◆ WHAT THE TASK REQUIRES ◆
Look over the lines below. Report each one that includes the string "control".

BEGIN RAW DATA

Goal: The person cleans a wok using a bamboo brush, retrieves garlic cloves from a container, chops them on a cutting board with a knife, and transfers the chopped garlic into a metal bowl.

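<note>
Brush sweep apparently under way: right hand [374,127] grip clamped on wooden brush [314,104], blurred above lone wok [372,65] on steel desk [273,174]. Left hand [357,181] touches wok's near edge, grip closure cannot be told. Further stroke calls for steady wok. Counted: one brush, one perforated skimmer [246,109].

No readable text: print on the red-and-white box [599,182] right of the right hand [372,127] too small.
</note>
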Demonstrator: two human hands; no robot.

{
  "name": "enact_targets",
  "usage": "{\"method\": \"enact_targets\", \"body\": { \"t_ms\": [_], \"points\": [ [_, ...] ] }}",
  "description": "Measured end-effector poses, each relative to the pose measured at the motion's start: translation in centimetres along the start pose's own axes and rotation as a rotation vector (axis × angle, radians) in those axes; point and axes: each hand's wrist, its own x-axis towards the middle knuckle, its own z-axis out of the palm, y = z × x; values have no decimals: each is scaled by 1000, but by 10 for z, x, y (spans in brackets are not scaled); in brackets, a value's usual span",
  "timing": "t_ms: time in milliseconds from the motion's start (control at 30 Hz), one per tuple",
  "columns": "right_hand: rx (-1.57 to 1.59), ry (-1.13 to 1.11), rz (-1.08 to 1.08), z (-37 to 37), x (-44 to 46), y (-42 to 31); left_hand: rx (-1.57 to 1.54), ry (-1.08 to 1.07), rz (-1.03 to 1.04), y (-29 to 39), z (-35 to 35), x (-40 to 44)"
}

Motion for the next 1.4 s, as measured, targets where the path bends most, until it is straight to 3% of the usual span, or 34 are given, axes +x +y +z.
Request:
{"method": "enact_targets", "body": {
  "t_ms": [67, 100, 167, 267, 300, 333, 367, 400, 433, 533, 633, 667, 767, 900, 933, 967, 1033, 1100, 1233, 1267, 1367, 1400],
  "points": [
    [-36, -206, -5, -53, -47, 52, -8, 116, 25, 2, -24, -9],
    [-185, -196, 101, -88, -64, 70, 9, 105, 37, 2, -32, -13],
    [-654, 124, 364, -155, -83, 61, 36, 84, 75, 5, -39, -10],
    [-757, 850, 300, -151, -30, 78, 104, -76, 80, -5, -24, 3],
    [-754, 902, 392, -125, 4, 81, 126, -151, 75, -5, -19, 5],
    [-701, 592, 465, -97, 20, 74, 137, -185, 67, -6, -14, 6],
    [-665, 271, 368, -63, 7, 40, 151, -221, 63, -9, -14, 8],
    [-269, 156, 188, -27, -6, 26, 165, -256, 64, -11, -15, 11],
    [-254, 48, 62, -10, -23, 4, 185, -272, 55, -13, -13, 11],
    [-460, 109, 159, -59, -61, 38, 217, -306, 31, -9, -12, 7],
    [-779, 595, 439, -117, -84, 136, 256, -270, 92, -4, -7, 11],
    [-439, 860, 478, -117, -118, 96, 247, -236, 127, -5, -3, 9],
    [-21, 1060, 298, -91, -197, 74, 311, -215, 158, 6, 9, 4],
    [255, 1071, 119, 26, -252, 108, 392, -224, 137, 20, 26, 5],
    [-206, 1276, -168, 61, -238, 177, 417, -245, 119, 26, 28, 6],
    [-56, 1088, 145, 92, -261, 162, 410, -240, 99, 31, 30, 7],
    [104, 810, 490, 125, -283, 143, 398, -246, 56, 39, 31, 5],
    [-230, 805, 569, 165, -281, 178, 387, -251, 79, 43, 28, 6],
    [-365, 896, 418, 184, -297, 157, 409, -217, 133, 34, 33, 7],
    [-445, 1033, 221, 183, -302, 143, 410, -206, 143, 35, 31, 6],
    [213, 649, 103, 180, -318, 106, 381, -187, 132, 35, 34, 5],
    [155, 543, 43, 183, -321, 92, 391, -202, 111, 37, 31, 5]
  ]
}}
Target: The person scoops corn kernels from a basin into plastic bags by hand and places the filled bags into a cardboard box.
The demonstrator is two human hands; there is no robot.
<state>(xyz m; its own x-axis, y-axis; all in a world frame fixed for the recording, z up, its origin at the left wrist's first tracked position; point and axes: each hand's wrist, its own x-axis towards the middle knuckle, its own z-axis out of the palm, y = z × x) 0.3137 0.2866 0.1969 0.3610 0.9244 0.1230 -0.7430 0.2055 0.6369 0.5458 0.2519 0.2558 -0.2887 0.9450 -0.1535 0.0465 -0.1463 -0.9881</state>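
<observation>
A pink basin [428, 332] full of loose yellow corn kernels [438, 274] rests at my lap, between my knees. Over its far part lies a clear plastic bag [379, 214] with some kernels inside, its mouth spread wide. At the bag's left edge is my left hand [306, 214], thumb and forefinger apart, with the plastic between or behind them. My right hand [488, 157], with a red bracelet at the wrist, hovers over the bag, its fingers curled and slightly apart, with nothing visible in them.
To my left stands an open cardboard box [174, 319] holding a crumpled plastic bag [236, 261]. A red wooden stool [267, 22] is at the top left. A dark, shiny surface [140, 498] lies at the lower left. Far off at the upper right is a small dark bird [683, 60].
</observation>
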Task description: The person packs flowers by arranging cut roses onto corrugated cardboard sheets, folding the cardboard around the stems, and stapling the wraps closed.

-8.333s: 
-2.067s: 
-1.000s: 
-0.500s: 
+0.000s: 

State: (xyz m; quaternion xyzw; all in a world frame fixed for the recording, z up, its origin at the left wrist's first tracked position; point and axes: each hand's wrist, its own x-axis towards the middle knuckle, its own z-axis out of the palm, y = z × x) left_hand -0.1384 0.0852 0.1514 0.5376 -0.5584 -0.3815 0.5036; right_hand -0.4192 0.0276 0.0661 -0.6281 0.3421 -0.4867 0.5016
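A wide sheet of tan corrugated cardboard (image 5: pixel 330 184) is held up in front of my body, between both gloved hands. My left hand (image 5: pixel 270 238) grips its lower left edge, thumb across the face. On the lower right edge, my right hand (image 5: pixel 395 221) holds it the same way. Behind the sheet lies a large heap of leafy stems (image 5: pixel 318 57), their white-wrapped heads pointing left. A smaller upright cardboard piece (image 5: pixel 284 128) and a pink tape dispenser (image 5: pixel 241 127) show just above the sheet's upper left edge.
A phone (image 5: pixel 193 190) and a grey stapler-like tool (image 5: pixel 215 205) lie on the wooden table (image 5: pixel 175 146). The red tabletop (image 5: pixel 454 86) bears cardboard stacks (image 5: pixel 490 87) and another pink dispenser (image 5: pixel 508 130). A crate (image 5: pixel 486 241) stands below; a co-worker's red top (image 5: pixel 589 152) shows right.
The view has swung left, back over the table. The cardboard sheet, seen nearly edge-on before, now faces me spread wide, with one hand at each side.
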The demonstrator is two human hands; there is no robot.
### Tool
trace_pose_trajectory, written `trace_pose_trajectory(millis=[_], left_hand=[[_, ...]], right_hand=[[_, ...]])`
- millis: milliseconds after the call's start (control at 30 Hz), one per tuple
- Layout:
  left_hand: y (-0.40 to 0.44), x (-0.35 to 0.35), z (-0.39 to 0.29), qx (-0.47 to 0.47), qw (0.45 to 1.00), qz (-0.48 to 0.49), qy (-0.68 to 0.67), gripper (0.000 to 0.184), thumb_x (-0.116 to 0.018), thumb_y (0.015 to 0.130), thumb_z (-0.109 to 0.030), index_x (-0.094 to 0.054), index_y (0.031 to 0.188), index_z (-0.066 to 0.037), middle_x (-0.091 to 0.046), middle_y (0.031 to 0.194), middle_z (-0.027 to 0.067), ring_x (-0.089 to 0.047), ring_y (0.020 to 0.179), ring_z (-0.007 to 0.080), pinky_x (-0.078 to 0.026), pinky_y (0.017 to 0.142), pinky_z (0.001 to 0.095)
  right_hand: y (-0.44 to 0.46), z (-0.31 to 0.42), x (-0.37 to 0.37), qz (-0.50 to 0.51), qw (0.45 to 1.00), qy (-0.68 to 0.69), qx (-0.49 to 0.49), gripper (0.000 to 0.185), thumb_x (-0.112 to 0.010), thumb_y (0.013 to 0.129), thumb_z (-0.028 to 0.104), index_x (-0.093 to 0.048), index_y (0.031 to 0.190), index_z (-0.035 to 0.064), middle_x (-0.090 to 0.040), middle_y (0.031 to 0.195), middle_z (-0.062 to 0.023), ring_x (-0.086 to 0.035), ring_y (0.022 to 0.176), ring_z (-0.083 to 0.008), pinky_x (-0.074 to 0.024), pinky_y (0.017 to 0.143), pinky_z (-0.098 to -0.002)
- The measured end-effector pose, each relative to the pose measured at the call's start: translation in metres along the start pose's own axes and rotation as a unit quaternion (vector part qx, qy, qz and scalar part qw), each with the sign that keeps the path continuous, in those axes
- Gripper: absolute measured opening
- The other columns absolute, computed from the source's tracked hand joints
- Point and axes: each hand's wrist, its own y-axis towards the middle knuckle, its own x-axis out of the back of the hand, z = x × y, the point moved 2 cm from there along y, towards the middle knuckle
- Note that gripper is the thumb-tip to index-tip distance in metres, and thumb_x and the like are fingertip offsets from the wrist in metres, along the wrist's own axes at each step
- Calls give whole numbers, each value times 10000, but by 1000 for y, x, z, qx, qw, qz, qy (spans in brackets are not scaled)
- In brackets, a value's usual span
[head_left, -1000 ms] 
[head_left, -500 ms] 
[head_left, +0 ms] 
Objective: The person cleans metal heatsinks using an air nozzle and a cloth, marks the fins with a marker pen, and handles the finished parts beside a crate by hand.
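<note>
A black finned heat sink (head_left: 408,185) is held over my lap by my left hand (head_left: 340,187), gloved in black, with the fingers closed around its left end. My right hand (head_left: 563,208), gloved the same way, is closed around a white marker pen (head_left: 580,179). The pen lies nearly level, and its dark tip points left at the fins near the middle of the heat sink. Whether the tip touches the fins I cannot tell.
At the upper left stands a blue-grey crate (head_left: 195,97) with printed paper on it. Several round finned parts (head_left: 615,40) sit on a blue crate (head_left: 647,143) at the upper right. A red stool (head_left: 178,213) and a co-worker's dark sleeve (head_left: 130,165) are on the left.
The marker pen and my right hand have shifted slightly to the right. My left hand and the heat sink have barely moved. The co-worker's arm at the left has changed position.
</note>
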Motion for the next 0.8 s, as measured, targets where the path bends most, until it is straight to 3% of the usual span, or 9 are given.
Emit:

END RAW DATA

◆ SOLUTION TO THIS TASK ◆
  "timing": "t_ms: time in milliseconds from the motion's start (control at 30 Hz), one per tuple",
- millis: milliseconds after the call's start (control at 30 Hz), one per tuple

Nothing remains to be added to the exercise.